1.8 Tier Selection Decision Tree

Calculate Total CRD Object Capacity

├─ Total objects × avg size < 5 GB
│ ├─ Low update frequency (< hundreds/min) → Standard
│ └─ High update frequency (thousands/min+) → XL (revision accumulation buffer)

├─ Total objects × avg size = 5 ~ 10 GB
│ ├─ API concurrency < 1,700 seats → XL
│ └─ API concurrency > 1,700 seats → 2XL

├─ Total objects × avg size = 8 ~ 16 GB
│ ├─ API concurrency < 3,400 seats → 2XL
│ └─ API concurrency > 3,400 seats → 4XL

└─ Total objects × avg size > 16 GB (exceeds XL+ etcd limit)
└─ Not viable as single cluster → Consider cluster splitting

PCP Core Design Principles:

  1. Tier determined by K8s metrics that drive billing (inflight requests, scheduler QPS, etcd DB size)
  2. Availability prioritized over cost
  3. Standard tier guarantees minimum Kubernetes upstream defaults or higher

1.9 APF Seat Actual Usage Monitoring Guide — Determine Tier by "Measurement," Not "Claims"

Cluster scale (node count, pod count) alone cannot accurately determine required PCP tier. Even with identical 10,000 nodes, actual seat consumption can differ by 10x+ depending on workload patterns. Therefore, measure your cluster's actual APF seat usage before determining tier.

Method 1: CloudWatch Vended Metrics (Free, Simplest)

For K8s 1.28+ clusters, available in CloudWatch AWS/EKS namespace without additional setup.

Key Metric: apiserver_flowcontrol_current_executing_seats

CloudWatch Console Path:
CloudWatch → Metrics → AWS/EKS → ClusterName
→ apiserver_flowcontrol_current_executing_seats

Recommended Settings:
- Statistic: Maximum (use Max, not Average, to capture peaks)
- Period: 1 minute
- Observation period: Minimum 1 week (including business peaks)

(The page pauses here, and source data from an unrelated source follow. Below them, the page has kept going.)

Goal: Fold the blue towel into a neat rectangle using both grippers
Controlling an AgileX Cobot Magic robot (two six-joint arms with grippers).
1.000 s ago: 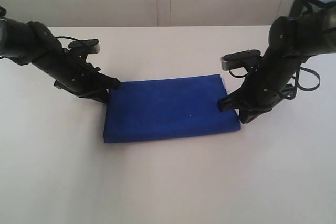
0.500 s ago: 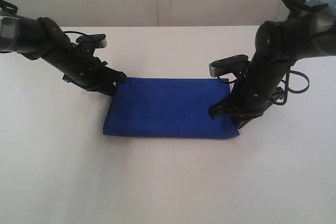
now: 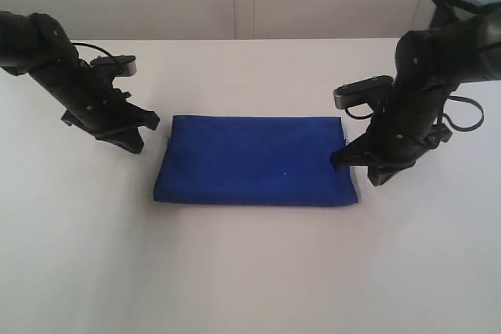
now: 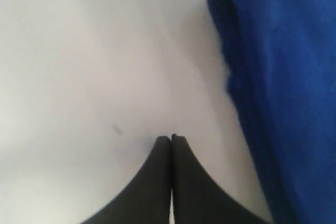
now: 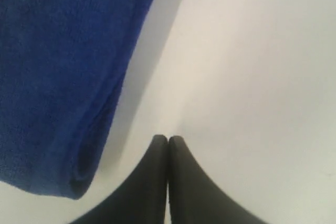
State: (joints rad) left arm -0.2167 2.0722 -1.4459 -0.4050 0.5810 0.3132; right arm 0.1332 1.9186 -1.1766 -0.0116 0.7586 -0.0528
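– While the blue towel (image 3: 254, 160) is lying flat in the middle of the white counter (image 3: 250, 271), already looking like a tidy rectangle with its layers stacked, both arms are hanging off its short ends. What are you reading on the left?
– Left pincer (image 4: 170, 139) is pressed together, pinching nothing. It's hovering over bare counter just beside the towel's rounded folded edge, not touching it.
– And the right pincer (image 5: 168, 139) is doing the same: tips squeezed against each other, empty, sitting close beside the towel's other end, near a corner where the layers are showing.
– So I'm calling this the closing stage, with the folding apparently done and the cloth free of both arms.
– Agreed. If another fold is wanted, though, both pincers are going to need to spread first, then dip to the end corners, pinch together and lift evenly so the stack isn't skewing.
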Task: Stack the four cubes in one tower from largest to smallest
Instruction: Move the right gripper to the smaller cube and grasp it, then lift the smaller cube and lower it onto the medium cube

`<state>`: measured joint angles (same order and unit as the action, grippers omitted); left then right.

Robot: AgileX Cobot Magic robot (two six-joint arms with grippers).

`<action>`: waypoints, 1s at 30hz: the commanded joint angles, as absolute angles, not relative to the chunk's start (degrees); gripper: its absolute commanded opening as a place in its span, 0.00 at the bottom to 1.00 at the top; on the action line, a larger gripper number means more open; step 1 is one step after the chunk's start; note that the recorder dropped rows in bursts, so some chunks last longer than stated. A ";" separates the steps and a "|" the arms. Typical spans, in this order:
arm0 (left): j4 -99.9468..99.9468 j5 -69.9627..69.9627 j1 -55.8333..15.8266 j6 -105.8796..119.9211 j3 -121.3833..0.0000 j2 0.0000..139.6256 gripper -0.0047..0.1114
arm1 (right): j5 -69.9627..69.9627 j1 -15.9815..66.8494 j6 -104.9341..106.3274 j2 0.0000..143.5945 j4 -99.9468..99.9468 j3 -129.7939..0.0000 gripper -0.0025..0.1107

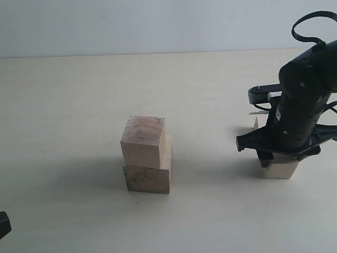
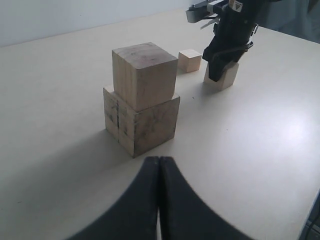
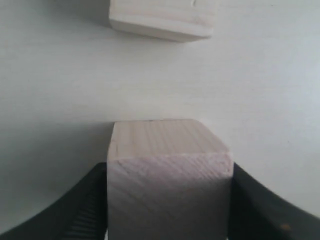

CloudWatch Alarm Setup Example:

Alarm Condition: apiserver_flowcontrol_current_executing_seats
Maximum > (80% of current tier limit) for 5 datapoints within 5 minutes

Example (XL tier):
Maximum > 1,360 (= 1,700 × 80%) → Alert to consider 2XL upgrade

Method 2: Prometheus Direct Scraping (Detailed Analysis)

Verify per-PriorityLevel seat distribution and consumption to analyze which workloads consume most seats.

# Direct API Server metrics query
kubectl get --raw=/metrics | grep apiserver_flowcontrol

# Or use PromQL if Prometheus is deployed

4 Core PromQL Queries:

# ① Current total seats in use (cluster-wide, most important)
sum(apiserver_flowcontrol_current_executing_seats{})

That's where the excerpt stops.